▶ [Task instructions]
The span to repeat in the listing below runs from the line containing "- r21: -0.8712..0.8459" to the line containing "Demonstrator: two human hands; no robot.", inclusive. Repeat it exactly, and only it.

▶ [Data excerpt]
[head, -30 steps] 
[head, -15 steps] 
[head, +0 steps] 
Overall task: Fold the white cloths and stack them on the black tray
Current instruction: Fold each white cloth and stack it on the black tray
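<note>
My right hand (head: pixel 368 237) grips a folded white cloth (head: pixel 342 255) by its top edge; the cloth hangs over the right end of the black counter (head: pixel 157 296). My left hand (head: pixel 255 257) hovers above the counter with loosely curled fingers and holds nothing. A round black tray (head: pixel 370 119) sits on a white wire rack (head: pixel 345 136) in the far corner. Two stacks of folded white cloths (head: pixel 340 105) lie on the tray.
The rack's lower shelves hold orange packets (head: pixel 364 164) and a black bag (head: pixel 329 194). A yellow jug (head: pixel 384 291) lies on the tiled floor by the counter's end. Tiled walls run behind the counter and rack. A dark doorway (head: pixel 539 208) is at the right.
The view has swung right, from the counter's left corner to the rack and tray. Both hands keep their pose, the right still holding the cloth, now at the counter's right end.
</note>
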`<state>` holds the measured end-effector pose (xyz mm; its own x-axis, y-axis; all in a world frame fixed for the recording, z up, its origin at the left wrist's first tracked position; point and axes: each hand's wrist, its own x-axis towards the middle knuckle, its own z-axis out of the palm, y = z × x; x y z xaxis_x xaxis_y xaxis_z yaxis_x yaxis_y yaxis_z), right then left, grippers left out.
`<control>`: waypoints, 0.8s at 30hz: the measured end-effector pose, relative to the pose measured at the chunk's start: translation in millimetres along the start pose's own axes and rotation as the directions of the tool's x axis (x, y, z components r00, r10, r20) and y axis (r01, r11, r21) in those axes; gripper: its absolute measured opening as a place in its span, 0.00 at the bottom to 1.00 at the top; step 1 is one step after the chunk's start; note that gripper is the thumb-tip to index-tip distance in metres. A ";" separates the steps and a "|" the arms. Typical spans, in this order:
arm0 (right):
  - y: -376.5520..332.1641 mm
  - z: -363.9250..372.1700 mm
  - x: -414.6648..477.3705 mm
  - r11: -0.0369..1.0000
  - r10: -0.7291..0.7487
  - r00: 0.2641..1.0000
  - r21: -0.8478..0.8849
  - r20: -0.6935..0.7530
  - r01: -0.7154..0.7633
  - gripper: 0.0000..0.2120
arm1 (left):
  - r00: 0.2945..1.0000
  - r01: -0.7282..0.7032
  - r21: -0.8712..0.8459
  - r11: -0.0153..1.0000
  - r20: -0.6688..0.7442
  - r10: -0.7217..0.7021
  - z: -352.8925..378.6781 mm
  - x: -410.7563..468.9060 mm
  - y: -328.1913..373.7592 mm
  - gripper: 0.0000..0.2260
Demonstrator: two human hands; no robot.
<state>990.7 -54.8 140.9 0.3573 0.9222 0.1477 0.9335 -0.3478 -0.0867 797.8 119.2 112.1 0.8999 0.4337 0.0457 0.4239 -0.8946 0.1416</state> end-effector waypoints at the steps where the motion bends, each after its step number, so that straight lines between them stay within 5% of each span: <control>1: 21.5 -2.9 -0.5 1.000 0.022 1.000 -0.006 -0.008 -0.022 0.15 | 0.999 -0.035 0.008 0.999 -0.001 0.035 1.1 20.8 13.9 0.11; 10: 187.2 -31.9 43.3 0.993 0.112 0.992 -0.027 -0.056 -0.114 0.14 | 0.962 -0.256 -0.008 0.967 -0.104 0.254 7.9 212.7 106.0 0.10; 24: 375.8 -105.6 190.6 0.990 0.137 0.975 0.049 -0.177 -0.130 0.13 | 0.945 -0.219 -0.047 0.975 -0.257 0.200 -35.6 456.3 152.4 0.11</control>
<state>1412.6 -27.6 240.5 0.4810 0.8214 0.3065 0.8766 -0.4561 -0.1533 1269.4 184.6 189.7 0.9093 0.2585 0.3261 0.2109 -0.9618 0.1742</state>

▶ [The completed task]
  - r21: -0.8712..0.8459
  - r11: -0.0153..1.0000
  - r20: -0.6688..0.7442
  - r10: -0.7217..0.7021
  - z: -352.8925..378.6781 mm
  - x: -410.7563..468.9060 mm
  - y: -328.1913..373.7592 mm
  - gripper: 0.0000..0.2260
Demonstrator: two human hands; no robot.

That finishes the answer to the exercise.